A factorial problem

Number Theory Level 2

$d_n$ is the last nonzero digit of the decimal representation of $n!$ .

Is $d_n$ eventually periodic?

Clarification: $d_n$ is called "eventually periodic" if there exist $k$ and $n_0$ such that $d_{n+k}=d_n$ for all $n\geq n_0.$

Yes No Cannot be determined

3 solutions

Freddie Hand
Aug 19, 2018

Assume the sequence has period $\large T$ after a certain point. We can find integers $\large a>b>0$ (for simplicity we make these rather large) so that $\large 10^a\equiv 10^b \pmod T$ . This means that the terms $\large d_k$ and $\large d_{k+(10^a-10^b)}$ are the same (since $\large T|10^a-10^b$ ).

Clearly, $\large d_{10^a-1}=d_{10^a}$ . Making use of the periodicity property (bearing in mind that $\large a$ and $\large b$ are rather large) we now have

$\large d_{2\cdot 10^a-10^b-1}=d_{10^a-1}=d_{10^a}=d_{2\cdot 10^a-10^b}$

Since $\large (2\cdot 10^a-10^b)!=(2\cdot 10^a-10^b)(2\cdot 10^a-10^b-1)!$ and the last nonzero digit of $\large 2\cdot 10^a-10^b$ is $\large 9$ , we must have $\large d_{2\cdot 10^a-10^b-1}=5$ , because $\large 5\times 9$ ends in $\large 5$ . However, this implies that $\large 5$ divides $\large n!$ with a greater power than $\large 2$ does, which is impossible. Therefore, the sequence is never periodic.

@Freddie Hand Why is it you can say that $d_{10^a} = d_{10^a -1}$ ?

Piero Sarti - 2 years, 9 months ago

@Piero Sarti because $d_{10^a -1}$ is the last nonzero digit of $(10^a-1)!$ , and $d_{10^a}$ is the last nonzero digit of $(10^a)!=(10^a)(10^a-1)!$ . Since we are multiplying by a power of ten ( $10^a$ ), the last nonzero digit remains unchanged.

Freddie Hand - 2 years, 9 months ago

@Freddie Hand Ok I got everything. Great proof! I would've never thought of doing it like this. Sorry if I came off as rude earlier I really wasn't trying to, was generally interested in seeing a solution.

Piero Sarti - 2 years, 9 months ago

@Freddie Hand Why is it that $10^a\equiv10^b(modT)$ for all positive integer $T$ ? I also don't understand why $d_{2 \cdot 10^a-10^b-1}=5$ merely by saying that $5\times9$ ends in 5. Are you implying that $d_{2\cdot 10^a-10^b} =5$ ?

donglin loo - 2 years, 9 months ago

@donglin loo These are all good questions!
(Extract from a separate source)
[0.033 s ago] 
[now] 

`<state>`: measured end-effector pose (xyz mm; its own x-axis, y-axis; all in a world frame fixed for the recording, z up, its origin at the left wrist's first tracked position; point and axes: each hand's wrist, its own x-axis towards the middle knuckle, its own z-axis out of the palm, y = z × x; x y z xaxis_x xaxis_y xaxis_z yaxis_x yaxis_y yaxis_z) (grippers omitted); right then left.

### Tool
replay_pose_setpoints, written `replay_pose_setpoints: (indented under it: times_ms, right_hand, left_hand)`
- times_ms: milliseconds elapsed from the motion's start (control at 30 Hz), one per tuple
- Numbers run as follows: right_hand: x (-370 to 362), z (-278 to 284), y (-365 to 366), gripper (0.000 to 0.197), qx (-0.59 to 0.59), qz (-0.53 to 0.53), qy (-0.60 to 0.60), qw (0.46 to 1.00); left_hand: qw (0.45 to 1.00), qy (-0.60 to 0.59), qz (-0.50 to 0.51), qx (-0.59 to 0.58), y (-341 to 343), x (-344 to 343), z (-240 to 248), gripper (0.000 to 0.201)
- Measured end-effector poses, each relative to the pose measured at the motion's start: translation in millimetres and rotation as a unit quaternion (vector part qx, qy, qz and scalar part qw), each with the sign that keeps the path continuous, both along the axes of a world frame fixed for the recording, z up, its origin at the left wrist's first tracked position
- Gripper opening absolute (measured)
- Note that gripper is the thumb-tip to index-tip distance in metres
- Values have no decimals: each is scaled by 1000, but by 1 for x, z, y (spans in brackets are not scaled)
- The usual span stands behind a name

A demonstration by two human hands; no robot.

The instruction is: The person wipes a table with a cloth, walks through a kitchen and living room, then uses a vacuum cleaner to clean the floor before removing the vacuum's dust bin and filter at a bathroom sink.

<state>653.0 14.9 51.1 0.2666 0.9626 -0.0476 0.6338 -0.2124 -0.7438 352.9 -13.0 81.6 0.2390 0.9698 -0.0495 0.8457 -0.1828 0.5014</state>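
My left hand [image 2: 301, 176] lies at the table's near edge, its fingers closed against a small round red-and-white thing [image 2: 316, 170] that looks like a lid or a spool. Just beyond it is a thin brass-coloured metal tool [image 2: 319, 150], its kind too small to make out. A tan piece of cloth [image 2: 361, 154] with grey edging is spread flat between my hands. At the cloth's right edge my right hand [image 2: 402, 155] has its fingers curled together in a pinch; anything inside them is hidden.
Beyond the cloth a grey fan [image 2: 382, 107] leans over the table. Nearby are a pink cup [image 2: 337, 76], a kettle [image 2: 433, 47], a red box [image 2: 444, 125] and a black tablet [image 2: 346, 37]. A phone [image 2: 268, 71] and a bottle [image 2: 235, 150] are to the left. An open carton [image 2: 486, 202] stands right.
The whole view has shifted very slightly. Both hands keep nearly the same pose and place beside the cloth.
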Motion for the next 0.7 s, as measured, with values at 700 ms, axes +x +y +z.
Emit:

First, the claim that there exist integers $a$ and $b$ such that $\large 10^a\equiv 10^b \pmod T$ . This in fact follows directly from Euler's theorem- https://en.wikipedia.org/wiki/Euler%27s_theorem if you want to take a look.

Secondly, the last nonzero digit of $(2\cdot 10^a-10^b-1)!$ remains unchanged when it is multiplied by a number ending in $9$ (from $\large d_{2\cdot 10^a-10^b-1}=d_{2\cdot 10^a-10^b}$ ), which means the only possibility for the last nonzero digit is $5$ .

PS I sometimes leave out small details like this for the reader to work out for themselves, because if one merely reads the solution, one will not absorb it as fully.

Freddie Hand - 2 years, 9 months ago

Ah! Now I understand your solution. BTW, what a neat proof to justify the problem!

donglin loo - 2 years, 9 months ago

Well, this really got me thinking harder than most problems to follow all the steps you didn't over explain. Thank you.

For anyone else struggling, the proof relies on the fact that $d_k$ is never 5. But if the sequence is periodic, Freddie showed that would mean $d_k$ has to be 5 at some point. Freddie did this by showing that there has to be a place where $d_k=d_{k-1}$ where the last non-zero digit of k is 9. Everything else is convenient number theory tricks to get there.

Chris Maitland - 2 years, 9 months ago

I dont understand how you concluded that 5 divides n! with a greater power than 2 does.

Daniel Rodriguez - 2 years, 9 months ago

That is the point! I was using proof by contradiction. By assuming that the sequence was eventually periodic, I reached the conclusion that 5 divided n! with a greater power than 2, which is of course untrue. This meant that the original assumption (that the sequence was eventually periodic) was wrong so the sequence is never periodic.

Freddie Hand - 2 years, 9 months ago

Let $n!=k\cdot 10^j=k\cdot 2^j5^j$ where 10 does not divide $k$ . If $k$ is divisible by 5, then it is not divisible 2. Therefore, $5^{j+1}\mid n!$ but $2^{j+1} \nmid n!$ . As Freddie states, this is not how factorials work. They are always most divisible by 2.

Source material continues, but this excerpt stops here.